SQL Server supports fibers for this very reason.

However, it's hard to imagine that fibers are worth the incredible pain in any but the most extreme cases. If you already have a fiber-based system that wants to run managed code, or if you’re like SQL Server and must squeeze that last 10% from a machine with lots of CPUs, then the hosting interfaces will give you a way to do this. But if you are thinking of switching to fibers because you want lots of threads in your process, the work involved is enormous and the gain is slight.

Instead, consider techniques where you might keep most of your threads blocked. You can release some of those threads based on CPU utilization dropping, and then use various application-specific techniques to get them to re-block if you find you have released too many. This kind of approach avoids the rocket science of non-preemptive scheduling, while still allowing you to have a larger number of threads than could otherwise be efficiently scheduled by the OS.

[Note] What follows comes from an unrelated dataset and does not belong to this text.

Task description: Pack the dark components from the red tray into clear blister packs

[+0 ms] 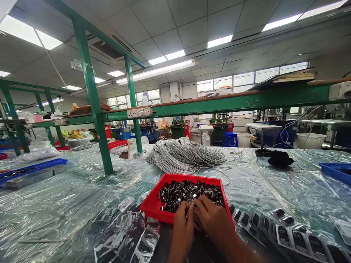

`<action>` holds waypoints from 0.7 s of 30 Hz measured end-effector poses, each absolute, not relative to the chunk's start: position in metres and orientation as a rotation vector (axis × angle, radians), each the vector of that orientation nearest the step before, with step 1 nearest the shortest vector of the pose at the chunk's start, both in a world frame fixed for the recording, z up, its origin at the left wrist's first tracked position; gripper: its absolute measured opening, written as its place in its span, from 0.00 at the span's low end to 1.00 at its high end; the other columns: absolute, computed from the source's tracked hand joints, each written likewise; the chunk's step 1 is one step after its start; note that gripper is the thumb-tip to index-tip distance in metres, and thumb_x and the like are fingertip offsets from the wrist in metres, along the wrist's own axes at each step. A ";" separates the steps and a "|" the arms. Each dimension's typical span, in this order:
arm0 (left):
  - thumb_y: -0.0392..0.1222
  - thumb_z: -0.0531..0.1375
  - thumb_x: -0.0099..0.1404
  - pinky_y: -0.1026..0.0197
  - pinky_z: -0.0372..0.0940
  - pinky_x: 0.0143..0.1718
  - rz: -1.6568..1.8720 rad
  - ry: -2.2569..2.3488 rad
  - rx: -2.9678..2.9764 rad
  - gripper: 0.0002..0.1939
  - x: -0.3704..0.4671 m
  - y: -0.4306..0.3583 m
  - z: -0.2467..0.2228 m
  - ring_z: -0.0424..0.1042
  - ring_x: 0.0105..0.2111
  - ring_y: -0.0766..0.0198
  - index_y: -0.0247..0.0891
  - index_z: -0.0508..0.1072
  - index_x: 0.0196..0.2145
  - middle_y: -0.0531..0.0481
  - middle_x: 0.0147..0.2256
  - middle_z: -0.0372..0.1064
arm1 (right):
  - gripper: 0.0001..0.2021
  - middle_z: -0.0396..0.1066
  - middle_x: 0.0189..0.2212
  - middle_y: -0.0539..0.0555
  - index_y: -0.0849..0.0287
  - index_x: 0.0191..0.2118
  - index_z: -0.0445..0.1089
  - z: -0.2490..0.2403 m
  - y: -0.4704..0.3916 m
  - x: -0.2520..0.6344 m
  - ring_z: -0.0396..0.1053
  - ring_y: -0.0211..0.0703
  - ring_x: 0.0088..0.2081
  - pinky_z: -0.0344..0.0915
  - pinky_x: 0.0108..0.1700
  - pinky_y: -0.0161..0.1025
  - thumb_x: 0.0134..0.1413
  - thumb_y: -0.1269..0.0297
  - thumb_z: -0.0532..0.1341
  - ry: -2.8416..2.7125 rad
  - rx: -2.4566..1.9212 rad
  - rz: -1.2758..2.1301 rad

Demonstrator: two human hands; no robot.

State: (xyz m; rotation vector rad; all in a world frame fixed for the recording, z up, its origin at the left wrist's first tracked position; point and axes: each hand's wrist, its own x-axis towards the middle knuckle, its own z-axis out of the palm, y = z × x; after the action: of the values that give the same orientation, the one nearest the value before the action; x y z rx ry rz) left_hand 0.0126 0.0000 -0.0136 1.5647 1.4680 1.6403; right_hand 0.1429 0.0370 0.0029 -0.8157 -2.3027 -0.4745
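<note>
A red plastic tray (153, 204) holds a heap of small glossy black parts (181, 190) with shiny bits. Over the tray's near edge, my left hand (182, 223) and my right hand (212, 217) come together, fingertips pinched and almost touching. A tiny pale piece seems to sit between the fingertips, too small to name. Clear plastic blister packs (146, 243) lie in a loose pile left of the hands. To the right, rows of clear blister packs (297, 237) hold black pieces.
Behind the tray lies a big coil of grey cable (183, 155). A green metal post (94, 98) and shelf beam (208, 106) rise over the film-covered table (82, 197). Blue trays (59, 162) stand at both sides, and a black object (279, 159) lies back right.
</note>
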 end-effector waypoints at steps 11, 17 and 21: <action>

Of course, the very best approach is to just have fewer threads. If you schedule your work against the thread pool, we'll try to achieve this on your behalf. Our threadpool will pay attention to CPU utilization, managed blocking, garbage collections, queue lengths and other factors then make sensible dynamic decisions about how many work items to execute concurrently. If that’s what you need, stay away from fibers.

If you have lots of threads or fibers, you may have to reduce your default stack size. On Windows, applications get 2 GB of address space. With a default stack size of 1 MB, you will run out of user address space just before 2000 threads. Clearly that’s an absurd number of threads. But it’s still the case that with a high number of threads, address space can quickly become a scarce resource.

On old versions of Windows, you controlled the stack sizes of all the threads in a process by bashing a value in the executable image. Starting with Windows XP and Windows Server 2003, you can control it on a per-thread basis. However, this isn’t exposed directly because:

 

  1. It is a recent addition to Windows.
  2. It’s not a high priority for non-EXE’s to control their stack reservation, since there are generally few threads and lots of address space.
  3. There is a work-around.

 

The work-around is to PInvoke to CreateThread, passing a Delegate to a managed method as your LPTHREAD_START_ROUTINE. Be sure to specify STACK_SIZE_PARAM_IS_A_RESERVATION in the CreationFlags. This is clumsy compared to calling Thread.Start(), but it works.

Incidentally, there’s another way to deal with the scarce resource of 2 GB of user address space per process. You can boot the operating system with the /3GB switch and starting with the version of the CLR we just released any managed processes marked with IMAGE_FILE_LARGE_ADDRESS_AWARE can now take advantage of the increased user address space. Be aware that stealing all that address space from the kernel carries some real costs. You shouldn’t be running your process with 3 GB of user space unless you really need to.

The one piece of guidance from all of the above is to reduce the number of threads in your process by leveraging the threadpool. Even client applications should consider this, so they can work well in Terminal Server scenarios where a single machine supports many attached clients.